Look in the material below for the line with "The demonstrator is" and the line with "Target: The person", then set down exactly those two lines and all lines between, nothing more.
============
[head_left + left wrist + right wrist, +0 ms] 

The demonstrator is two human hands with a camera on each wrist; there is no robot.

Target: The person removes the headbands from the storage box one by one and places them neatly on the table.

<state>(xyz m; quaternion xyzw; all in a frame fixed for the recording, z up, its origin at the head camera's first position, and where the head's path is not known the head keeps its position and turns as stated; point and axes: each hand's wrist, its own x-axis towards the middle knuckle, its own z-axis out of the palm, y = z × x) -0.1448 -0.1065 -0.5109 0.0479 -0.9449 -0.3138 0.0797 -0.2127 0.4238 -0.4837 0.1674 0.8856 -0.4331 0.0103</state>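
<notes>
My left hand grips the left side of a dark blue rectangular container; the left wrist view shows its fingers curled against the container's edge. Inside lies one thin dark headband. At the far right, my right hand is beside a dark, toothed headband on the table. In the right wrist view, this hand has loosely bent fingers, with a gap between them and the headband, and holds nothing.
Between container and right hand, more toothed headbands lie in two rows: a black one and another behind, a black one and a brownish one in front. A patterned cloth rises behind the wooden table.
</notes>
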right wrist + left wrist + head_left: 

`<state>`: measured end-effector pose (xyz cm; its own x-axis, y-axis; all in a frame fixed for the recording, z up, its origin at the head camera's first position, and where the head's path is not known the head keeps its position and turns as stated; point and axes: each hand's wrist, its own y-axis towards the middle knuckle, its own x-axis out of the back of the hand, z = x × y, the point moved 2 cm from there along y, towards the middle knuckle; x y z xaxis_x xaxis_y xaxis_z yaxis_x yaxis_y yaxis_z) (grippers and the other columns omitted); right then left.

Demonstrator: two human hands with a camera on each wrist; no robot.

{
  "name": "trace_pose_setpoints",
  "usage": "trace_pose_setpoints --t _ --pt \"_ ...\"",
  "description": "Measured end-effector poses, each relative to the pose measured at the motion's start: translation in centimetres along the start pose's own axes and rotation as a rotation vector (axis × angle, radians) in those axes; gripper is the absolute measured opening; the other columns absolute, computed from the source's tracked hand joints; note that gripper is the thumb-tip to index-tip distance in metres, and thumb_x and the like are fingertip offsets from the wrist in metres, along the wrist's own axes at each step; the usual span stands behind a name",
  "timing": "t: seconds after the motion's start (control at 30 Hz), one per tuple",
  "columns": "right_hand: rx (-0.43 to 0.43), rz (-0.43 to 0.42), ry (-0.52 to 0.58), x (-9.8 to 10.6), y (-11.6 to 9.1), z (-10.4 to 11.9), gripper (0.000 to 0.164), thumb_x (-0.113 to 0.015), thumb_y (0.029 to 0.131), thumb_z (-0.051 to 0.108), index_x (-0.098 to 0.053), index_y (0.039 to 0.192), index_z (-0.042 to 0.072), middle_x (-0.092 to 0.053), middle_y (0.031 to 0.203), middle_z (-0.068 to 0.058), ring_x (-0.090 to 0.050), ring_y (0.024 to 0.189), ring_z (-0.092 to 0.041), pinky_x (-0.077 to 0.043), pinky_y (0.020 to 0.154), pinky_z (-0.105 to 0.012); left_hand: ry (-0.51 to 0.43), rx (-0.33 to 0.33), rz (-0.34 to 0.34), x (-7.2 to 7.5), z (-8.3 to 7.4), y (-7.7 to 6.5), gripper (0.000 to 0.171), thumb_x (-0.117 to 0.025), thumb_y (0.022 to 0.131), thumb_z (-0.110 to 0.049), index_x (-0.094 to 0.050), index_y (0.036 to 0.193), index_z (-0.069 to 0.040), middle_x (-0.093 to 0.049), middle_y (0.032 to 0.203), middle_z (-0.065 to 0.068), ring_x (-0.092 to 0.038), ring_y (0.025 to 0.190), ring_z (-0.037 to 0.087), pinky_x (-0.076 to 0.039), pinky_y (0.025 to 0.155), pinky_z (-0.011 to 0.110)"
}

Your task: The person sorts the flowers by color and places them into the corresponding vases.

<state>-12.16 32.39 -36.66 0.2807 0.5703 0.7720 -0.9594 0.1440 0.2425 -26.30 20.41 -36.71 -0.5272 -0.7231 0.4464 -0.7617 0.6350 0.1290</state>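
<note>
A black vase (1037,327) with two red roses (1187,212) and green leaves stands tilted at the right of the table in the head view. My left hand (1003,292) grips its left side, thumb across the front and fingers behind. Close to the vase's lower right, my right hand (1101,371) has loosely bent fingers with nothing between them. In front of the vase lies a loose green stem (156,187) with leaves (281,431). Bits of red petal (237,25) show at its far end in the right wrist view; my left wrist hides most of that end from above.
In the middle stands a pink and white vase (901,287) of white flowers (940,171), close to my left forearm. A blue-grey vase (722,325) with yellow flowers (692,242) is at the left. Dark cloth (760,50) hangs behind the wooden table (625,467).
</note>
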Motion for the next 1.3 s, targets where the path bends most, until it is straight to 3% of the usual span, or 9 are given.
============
RESULT »
The demonstrator is two human hands with a camera on each wrist; there is no robot.

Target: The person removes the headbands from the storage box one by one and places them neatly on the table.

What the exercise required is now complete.